Many body lotions and creams are made with petroleum, a highly flammable mixture of hydrocarbons. 

According to the American Lung Association, "the combustion of flammable products containing petroleum [like Vaseline] can also be supported by the presence of oxygen."

If you're using oxygen, it's best to stick to products that don't contain petroleum. Read the ingredient list before you use or buy anything, or ask your doctor what products she would recommend.

5
Store Oxygen Cylinders Safely

Because oxygen supports combustion, it's important to store it safely and securely.  Tips include:

  • Do not story oxygen cylinders near any type of heat source, near a gas stove, or near lit candles.
  • Store canisters upright.
  • Make sure oxygen canisters are secure and will not fall over or roll.

An oxygen storage cart or other device can help keep your canisters in the proper position.

6
Turn Off Oxygen When Not in Use

Turning your oxygen off when you are not using it is one of the safest and smartest things you can do. It can be difficult enough to forget safety measures when you are connected to oxygen, but all to easy if you aren't. Make sure that out-of-sight can be safely out of mind.

Not only will turning off your oxygen save you money, but it will support home safety and reduce your risk of in-home fires.

7
Follow Your Oxygen Supplier's Instructions

Before beginning oxygen therapy in your home, it's important for you to understand and always follow your oxygen supplier's instructions. In addition to oxygen delivery, the supplier should also include company-specific instructions for safe use and storage of your oxygen canisters.

These instructions should also include a phone number to call if you have any questions. Keep the company's phone number posted in a visible location for easy access.

Oxygen Emergency Tips

After making sure you are familiar with the home dangers of oxygen therapy, and how to avoid them, take a moment to review these oxygen emergency tips about how to keep your oxygen flowing during a power outage.

It's also a good idea to review how to properly use a fire extinguisher.

Sources:

Assimacopoulos, E., Liao, J., Heard, J., Kluesner, K., Wilson, J., and L. Wibbenmeyer.

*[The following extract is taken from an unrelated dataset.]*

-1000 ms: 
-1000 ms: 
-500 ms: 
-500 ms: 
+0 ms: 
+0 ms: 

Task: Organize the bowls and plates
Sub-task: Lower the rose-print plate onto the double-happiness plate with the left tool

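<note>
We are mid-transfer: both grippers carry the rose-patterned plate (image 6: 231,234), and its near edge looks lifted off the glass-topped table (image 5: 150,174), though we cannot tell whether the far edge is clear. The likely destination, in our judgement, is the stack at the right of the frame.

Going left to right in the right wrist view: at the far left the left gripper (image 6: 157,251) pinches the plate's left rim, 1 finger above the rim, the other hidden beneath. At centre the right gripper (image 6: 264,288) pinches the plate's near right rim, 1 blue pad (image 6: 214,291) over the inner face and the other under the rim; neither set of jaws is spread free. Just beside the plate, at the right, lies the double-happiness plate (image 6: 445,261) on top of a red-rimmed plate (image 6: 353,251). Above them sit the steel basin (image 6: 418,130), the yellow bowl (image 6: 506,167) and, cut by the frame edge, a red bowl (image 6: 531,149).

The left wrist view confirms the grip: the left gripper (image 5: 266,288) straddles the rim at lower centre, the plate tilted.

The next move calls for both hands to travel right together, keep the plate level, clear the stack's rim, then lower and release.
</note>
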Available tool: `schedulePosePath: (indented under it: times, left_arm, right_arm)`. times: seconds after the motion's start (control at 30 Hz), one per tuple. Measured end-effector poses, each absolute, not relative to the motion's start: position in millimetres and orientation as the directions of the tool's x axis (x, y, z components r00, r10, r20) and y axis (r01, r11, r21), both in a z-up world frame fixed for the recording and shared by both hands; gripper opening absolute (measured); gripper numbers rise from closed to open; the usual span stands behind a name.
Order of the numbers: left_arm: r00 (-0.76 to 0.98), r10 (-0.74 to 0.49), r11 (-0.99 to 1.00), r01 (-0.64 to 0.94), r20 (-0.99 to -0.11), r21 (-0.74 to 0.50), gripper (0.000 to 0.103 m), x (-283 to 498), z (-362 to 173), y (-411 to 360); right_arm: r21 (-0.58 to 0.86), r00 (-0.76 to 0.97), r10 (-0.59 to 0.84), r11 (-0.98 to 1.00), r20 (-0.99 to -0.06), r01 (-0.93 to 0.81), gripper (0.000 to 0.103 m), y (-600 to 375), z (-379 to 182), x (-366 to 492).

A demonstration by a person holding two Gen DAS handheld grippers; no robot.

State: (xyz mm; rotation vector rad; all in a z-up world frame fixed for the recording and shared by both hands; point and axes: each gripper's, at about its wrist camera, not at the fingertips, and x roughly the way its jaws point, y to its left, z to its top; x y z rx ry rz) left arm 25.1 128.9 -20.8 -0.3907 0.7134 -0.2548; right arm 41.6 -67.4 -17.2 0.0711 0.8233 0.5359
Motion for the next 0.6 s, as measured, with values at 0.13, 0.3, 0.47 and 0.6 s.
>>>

The National Incidence and Resource Utilization of Burn Injuries Sustained While Smoking on Home Oxygen Therapy. Journal of Burn Care and Research. 2016. 37(1):25-31.

Lacasse, Y., Legare, M., and F. Maltais. E-Cigarette Use in Patients Receiving Home Oxygen Therapy. Canadian Respiratory Journal. 2015. 22(2):83-5.

Murabit, A., and E. Tredget. Review of Burn Injuries Secondary to Home Oxygen. Journal of Burn Care and Research. 2012. 33(2):212-7.

Tanash, H., Ringbaek, T., Huss, F., and M. Ekstrom. Burn Injury During Long-Term Oxygen Therapy in Denmark and Sweden: The Potential Role of Smoking. International Journal of Chronic Obstructive Pulmonary Disease. 2017. 12:193-197.